- Calcium
- Specialty: Endocrinology

= Disorders of calcium metabolism =

Medical conditions

Disorders of calcium metabolism occur when the body has too little or too much calcium. The serum level of calcium is closely regulated within a fairly limited range in the human body. In a healthy physiology, extracellular calcium levels are maintained within a tight range through the actions of parathyroid hormone, vitamin D and the calcium sensing receptor. Disorders in calcium metabolism can lead to hypocalcemia, decreased plasma levels of calcium or hypercalcemia, elevated plasma calcium levels.

==Hypocalcemia==

Hypocalcemia (US English (Note: see spelling differences between US and Commonwealth English)) or hypocalcaemia is common and can occur unnoticed with no symptoms or, in severe cases, can have dramatic symptoms and be life-threatening. Hypocalcemia can be parathyroid related or vitamin D related. Parathyroid related hypocalcemia includes post-surgical hypoparathyroidism, inherited hypoparathyroidism, pseudohypoparathyroidism, and pseudo-pseudohypoparathyroidism. Post-surgical hypoparathyroidism is the most common form, and can be temporary (due to suppression of tissue after removal of a malfunctioning gland) or permanent, if all parathyroid tissue has been removed. Inherited hypoparathyroidism is rare and is due to a mutation in the calcium sensing receptor. Pseudohypoparathyroidism is maternally inherited and is categorized by hypocalcemia and hyperphosphatemia. Finally, pseudo-pseudohypoparathyroidism is paternally inherited. Patients display normal parathyroid hormone action in the kidney, but exhibit altered parathyroid hormone action in the bone.
Vitamin D related hypocalcemia may be associated with a lack of vitamin D in the diet, a lack of sufficient UV exposure, or disturbances in renal function. Low vitamin D in the body can lead to a lack of calcium absorption and secondary hyperparathyroidism (hypocalcemia and raised parathyroid hormone). Symptoms of hypocalcemia include numbness in fingers and toes, muscle cramps, irritability, impaired mental capacity and muscle twitching.

==Hypercalcemia==

Hypercalcemia (US English) or hypercalcaemia is suspected to occur in approximately 1 in 500 adults in the general adult population. Like hypocalcemia, hypercalcemia can be non-severe and present with no symptoms, or it may be severe, with life-threatening symptoms. Hypercalcemia is most commonly caused by hyperparathyroidism and by malignancy, and less commonly by vitamin D intoxication, familial hypocalciuric hypercalcemia and by sarcoidosis. Hyperparathyroidism occurs most commonly in postmenopausal women. Hyperparathyroidism can be caused by a tumor, or adenoma, in the parathyroid gland or by increased levels of parathyroid hormone due to hypocalcemia. Approximately 10% of individuals with cancer experience hypercalcemia due to malignancy.
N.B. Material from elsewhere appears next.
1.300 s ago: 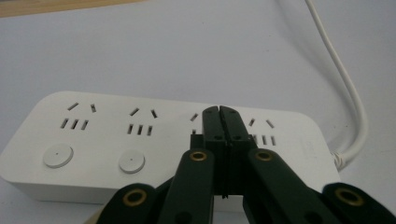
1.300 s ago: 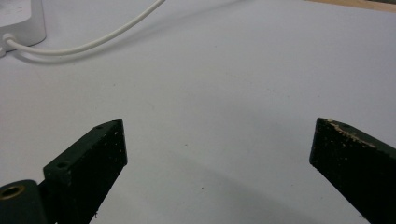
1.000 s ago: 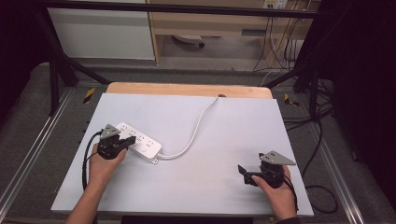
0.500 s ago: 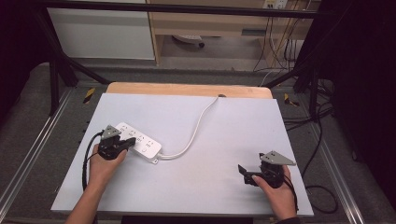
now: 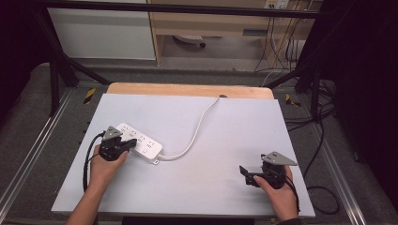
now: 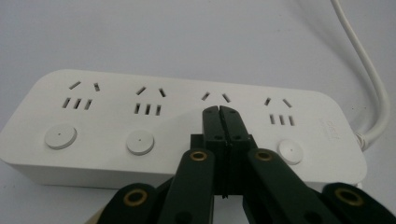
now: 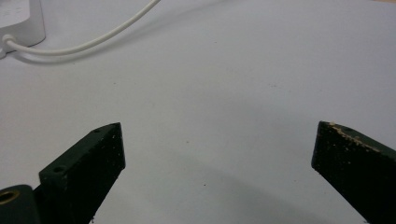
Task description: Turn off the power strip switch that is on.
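1. A white power strip (image 5: 139, 143) lay in the left half of the high view, set at a diagonal on the grey table top (image 5: 211, 187), with its far end toward the upper left of the frame.
2. In the left gripper view the power strip (image 6: 116, 121) spanned nearly the full width of the frame. Four socket groups ran along its top face, each with a round white button (image 6: 60, 136) below it.
3. The left gripper (image 5: 133, 141) sat at the left of the high view, over the near edge of the strip. Its jaws were pressed together with nothing between them.
4. In the left gripper view the joined tips (image 6: 219, 110) rested over the third socket group from the left of the frame. The third button was hidden behind the jaws. Contact with the strip could not be confirmed.
5. A white cable (image 5: 197, 129) left the strip's lower right end and curved up toward the wooden edge (image 5: 187, 89) at the top of the table.
6. The right gripper (image 5: 242, 175) sat at the lower right of the high view, well apart from the strip.
7. In the right gripper view its jaws stood wide apart over bare table, holding nothing. The cable (image 7: 93, 42) crossed the upper left of that frame.
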A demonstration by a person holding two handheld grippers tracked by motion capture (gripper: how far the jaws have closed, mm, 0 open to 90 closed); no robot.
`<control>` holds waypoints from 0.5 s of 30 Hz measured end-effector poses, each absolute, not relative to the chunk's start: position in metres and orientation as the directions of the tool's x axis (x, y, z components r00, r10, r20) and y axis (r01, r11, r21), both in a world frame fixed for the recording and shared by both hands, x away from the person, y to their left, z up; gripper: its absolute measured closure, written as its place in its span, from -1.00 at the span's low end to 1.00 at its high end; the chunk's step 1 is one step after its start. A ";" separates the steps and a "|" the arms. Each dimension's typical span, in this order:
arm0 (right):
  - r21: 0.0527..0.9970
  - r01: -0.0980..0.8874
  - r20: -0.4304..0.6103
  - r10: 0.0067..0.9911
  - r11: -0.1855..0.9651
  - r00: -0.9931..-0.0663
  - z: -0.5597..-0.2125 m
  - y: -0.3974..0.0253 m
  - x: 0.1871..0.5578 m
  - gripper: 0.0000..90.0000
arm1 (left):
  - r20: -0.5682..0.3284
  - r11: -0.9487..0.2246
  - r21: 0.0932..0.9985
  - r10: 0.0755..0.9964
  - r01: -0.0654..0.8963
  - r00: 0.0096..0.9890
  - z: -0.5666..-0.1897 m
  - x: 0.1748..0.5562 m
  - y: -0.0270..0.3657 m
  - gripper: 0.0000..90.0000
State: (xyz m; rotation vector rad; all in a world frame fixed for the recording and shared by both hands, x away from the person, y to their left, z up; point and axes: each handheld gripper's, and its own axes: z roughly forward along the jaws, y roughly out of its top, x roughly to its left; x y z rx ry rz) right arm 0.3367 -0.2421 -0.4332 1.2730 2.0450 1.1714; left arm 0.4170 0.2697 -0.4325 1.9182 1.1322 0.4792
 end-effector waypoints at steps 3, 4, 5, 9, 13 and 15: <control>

Hypercalcemia occurs most commonly in breast cancer, lymphoma, prostate cancer, thyroid cancer, lung cancer, myeloma, and colon cancer. It may be caused by secretion of parathyroid hormone-related peptide by the tumor (which has the same action as parathyroid hormone), or may be a result of direct invasion of the bone, causing calcium release.
Symptoms of hypercalcemia include anorexia, nausea, vomiting, constipation, abdominal pain, lethargy, depression, confusion, polyuria, polydipsia and generalized aches and pains.

==Plasma Calcium==

The amount of biologically active calcium varies with the level of serum albumin, a protein to which calcium is bound, and therefore levels of ionized calcium are better measures than a total calcium; however, one can correct a total calcium if the albumin level is known.
- A normal ionized calcium is 1.12-1.45 mmol/L (4.54-5.61 mg/dL).
- A normal total calcium is 2.2-2.6 mmol/L (9-10.5 mg/dl).
  - Total calcium of less than 8.0 mg/dL is hypocalcaemia, with levels below 1.59 mmol/L (6 mg/dL) generally fatal.
  - Total calcium of more than 10.6 mg/dL is hypercalcaemia, with levels over 3.753 mmol/L (15.12 mg/dL) generally fatal.